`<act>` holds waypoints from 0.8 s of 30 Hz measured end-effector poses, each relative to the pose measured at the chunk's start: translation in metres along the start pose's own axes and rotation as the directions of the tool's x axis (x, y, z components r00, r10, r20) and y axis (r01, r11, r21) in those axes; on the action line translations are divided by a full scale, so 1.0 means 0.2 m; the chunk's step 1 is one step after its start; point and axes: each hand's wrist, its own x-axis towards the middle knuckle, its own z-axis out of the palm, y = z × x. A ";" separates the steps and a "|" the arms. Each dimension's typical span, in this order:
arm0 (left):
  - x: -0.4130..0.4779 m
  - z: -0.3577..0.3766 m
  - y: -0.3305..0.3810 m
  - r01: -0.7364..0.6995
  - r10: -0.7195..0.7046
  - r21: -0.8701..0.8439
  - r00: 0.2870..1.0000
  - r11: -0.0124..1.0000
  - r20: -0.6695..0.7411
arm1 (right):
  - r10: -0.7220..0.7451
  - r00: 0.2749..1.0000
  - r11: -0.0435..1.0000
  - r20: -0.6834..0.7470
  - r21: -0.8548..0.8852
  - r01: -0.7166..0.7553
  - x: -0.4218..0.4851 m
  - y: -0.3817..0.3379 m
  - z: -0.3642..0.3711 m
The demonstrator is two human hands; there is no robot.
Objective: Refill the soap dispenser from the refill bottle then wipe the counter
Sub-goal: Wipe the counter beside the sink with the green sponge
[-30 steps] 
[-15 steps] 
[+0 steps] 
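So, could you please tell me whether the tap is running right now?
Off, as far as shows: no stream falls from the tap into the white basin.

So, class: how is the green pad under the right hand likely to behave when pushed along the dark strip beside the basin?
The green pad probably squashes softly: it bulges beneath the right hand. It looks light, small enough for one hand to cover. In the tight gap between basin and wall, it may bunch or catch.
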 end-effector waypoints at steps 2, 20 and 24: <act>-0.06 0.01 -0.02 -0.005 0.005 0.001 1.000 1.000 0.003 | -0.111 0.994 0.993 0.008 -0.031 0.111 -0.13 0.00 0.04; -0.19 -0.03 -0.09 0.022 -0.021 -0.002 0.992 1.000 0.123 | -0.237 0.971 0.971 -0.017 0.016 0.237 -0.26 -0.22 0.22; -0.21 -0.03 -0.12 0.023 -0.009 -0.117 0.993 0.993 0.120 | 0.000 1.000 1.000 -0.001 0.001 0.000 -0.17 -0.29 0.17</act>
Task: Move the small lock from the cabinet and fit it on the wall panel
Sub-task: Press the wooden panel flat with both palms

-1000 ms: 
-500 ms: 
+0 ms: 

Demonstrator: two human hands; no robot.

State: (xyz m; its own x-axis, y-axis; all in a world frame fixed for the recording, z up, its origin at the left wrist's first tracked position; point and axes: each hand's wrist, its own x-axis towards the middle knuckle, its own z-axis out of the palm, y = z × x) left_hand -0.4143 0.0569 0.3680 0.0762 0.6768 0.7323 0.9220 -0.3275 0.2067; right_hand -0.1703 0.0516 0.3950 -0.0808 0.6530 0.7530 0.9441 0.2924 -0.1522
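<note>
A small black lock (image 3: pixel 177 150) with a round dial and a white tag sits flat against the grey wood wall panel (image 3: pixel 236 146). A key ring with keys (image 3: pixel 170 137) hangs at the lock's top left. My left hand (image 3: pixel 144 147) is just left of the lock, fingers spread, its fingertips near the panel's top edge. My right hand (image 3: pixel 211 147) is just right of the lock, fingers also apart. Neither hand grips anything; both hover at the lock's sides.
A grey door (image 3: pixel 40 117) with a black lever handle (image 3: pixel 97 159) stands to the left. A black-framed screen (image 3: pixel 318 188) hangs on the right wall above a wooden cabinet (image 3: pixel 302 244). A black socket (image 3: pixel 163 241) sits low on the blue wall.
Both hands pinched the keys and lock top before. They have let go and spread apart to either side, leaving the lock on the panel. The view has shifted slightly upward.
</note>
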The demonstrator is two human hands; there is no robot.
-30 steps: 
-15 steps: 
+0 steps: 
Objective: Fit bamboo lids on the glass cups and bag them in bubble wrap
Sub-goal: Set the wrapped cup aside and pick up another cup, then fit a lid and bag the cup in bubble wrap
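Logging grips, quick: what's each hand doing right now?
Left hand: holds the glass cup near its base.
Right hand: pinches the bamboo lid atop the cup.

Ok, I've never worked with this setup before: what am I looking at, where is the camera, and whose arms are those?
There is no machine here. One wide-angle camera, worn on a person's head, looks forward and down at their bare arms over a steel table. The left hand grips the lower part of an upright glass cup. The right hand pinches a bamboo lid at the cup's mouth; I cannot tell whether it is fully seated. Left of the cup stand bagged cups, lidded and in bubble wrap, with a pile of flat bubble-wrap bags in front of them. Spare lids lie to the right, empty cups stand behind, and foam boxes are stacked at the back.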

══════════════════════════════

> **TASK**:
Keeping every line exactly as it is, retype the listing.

> **OUTPUT BELOW**:
`<act>` holds waypoints from 0.8 s of 30 Hz measured end-effector poses, each relative to the pose measured at the chunk's start: translation in metres along the start pose's own axes and rotation as the directions of the tool's x axis (x, y, z components r00, r10, r20) and y axis (r01, r11, r21) in those axes; on the action line translations are divided by a full scale, so 1.0 means 0.2 m; the chunk's step 1 is one step after its start; point and axes: each hand's wrist, its own x-axis towards the middle knuckle, its own z-axis out of the palm, y = z × x. A ";" separates the steps and a "|" the arms. Each dimension's typical span, in this order:
arm0 (left):
  - x: -0.4130..0.4779 m
  - z: -0.3577..0.3766 m
  - y: -0.3305..0.3810 m
  - r01: -0.7364..0.6995
  - r10: -0.7195..0.7046
  - r21: -0.8701..0.8439
  - r00: 0.2870..1.0000
  - r11: -0.0124..1.0000
  - r20: -0.6695..0.7411
arm1 (right):
  - r10: -0.7220..0.7451
  - r00: 0.2749..1.0000
  - r11: -0.0435..1.0000
  - r20: -0.6834..0.7470
  - r21: -0.8548..0.8852
  - r01: -0.7166..0.7553
  - x: -0.4218..0.4851 m
  - y: -0.3817..0.3379 m
  - z: -0.3642..0.3711 m
The demonstrator is two human hands; there is no robot.
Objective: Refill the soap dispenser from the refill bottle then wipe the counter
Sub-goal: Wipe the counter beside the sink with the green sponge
[-30 steps] 
[-15 steps] 
[+0 steps] 
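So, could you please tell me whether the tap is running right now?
Off, as far as shows: no stream falls from the tap into the white basin.

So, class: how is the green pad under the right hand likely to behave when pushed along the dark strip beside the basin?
The green pad probably squashes softly: it bulges beneath the right hand. It looks light, small enough for one hand to cover. In the tight gap between basin and wall, it may bunch or catch.
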 end-effector waypoints at steps 2, 20 and 24: <act>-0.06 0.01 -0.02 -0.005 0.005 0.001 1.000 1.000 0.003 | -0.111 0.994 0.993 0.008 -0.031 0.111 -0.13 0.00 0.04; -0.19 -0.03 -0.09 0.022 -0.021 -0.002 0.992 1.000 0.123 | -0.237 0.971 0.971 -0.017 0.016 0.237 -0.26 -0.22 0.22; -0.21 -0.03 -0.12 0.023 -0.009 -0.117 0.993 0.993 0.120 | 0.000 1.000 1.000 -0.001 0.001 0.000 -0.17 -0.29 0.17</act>
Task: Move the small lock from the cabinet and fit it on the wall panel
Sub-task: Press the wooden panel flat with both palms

-1000 ms: 
-500 ms: 
+0 ms: 

Demonstrator: two human hands; no robot.

State: (xyz m; its own x-axis, y-axis; all in a world frame fixed for the recording, z up, its origin at the left wrist's first tracked position; point and axes: each hand's wrist, its own x-axis towards the middle knuckle, its own z-axis out of the palm, y = z × x) left_hand -0.4143 0.0569 0.3680 0.0762 0.6768 0.7323 0.9220 -0.3275 0.2067; right_hand -0.1703 0.0516 0.3950 -0.0808 0.6530 0.7530 0.9441 0.2924 -0.1522
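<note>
A small black lock (image 3: pixel 177 150) with a round dial and a white tag sits flat against the grey wood wall panel (image 3: pixel 236 146). A key ring with keys (image 3: pixel 170 137) hangs at the lock's top left. My left hand (image 3: pixel 144 147) is just left of the lock, fingers spread, its fingertips near the panel's top edge. My right hand (image 3: pixel 211 147) is just right of the lock, fingers also apart. Neither hand grips anything; both hover at the lock's sides.
A grey door (image 3: pixel 40 117) with a black lever handle (image 3: pixel 97 159) stands to the left. A black-framed screen (image 3: pixel 318 188) hangs on the right wall above a wooden cabinet (image 3: pixel 302 244). A black socket (image 3: pixel 163 241) sits low on the blue wall.
Both hands pinched the keys and lock top before. They have let go and spread apart to either side, leaving the lock on the panel. The view has shifted slightly upward.
</note>
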The demonstrator is two human hands; there is no robot.
-30 steps: 
-15 steps: 
+0 steps: 
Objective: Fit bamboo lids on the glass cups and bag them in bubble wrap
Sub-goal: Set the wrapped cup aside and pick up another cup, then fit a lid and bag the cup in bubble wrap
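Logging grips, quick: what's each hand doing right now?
Left hand: holds the glass cup near its base.
Right hand: pinches the bamboo lid atop the cup.

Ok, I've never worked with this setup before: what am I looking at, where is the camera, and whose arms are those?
There is no machine here. One wide-angle camera, worn on a person's head, looks forward and down at their bare arms over a steel table. The left hand grips the lower part of an upright glass cup. The right hand pinches a bamboo lid at the cup's mouth; I cannot tell whether it is fully seated. Left of the cup stand bagged cups, lidded and in bubble wrap, with a pile of flat bubble-wrap bags in front of them. Spare lids lie to the right, empty cups stand behind, and foam boxes are stacked at the back.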

That concludes the answer to this exercise.